Perubahan bentuk fisik ini membuktikan bahwa buku tidak hilang, yang hilang hanya bentuk lamanya saja. Isi dan manfaatnya tetap ada, namun cara menikmatinya yang berbeda. Tetapi, masa depan buku bukan hanya soal teknologi. Lingkungan juga punya peran besar. Di rumah kebiasaan membaca bisa dibentuk melalui memberikan contoh dan kebiasaan. Di kampus, dosen bisa mendorong mahasiswa membaca melalui tugas resensi, diskusi buku, atau referensi bacaan tambahan. Perpustakaan juga bisa menjadi tempat membaca yang nyaman jika dikelola dengan baik. Dengan dukungan ini, budaya membaca tetap hidup meski dunia terus berubah.
Jika Kembali ke pertanyaan awal, apakah buku masih punya masa depan? Jawabannya masih (iya). Budaya nonton memang lebih popular, tapi tidak bisa sepenuhnya menggantikan budaya baca. Bahkan, hal kecil saja seperti membaca subtitle juga termasuk bagian dari membaca. Keduanya memiliki fungsi yang berbeda. Menonton cocok untuk gambaran cepat, sedangan membaca cocok untuk pendalaman.
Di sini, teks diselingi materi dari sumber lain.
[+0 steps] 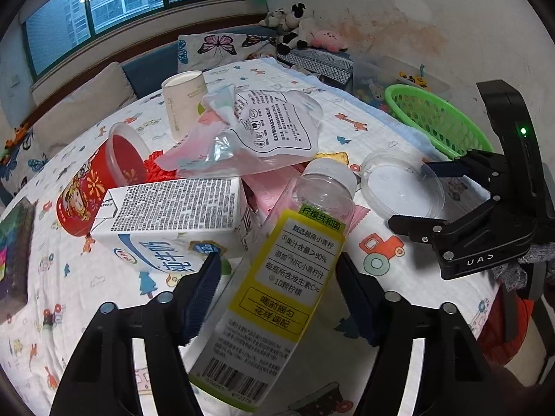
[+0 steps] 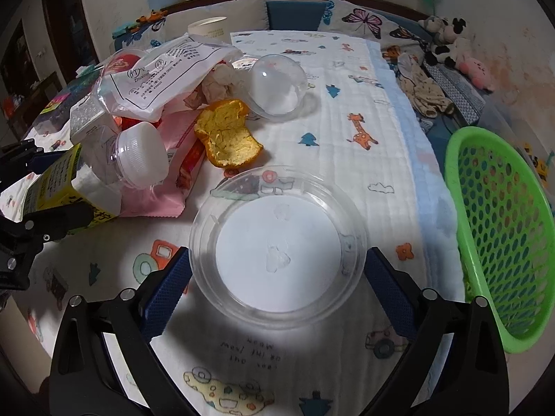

Justru kalua keduanya dipakai secara seimbang, kita akan dapat manfaat lebih lengkap.
Saat ini, tantangan terbesar bukan memilih antara menonton atau membaca, tapi bagaimana kita bisa tetap melatih kemampuan membaca di tengah derasnya arus konten cepat. Membaca mungkin terasa lebih berat, tetapi manfaat jangka panjangnya sangat besar. Jadi, selama manusia masih menghargai pengetahuan, imajinasi, dan pemikiran mendalam, buku akan selalu punya tempat. Bentuknya mungkin berubah, tetapi keberadaannya tidak akan hilang begitu saja.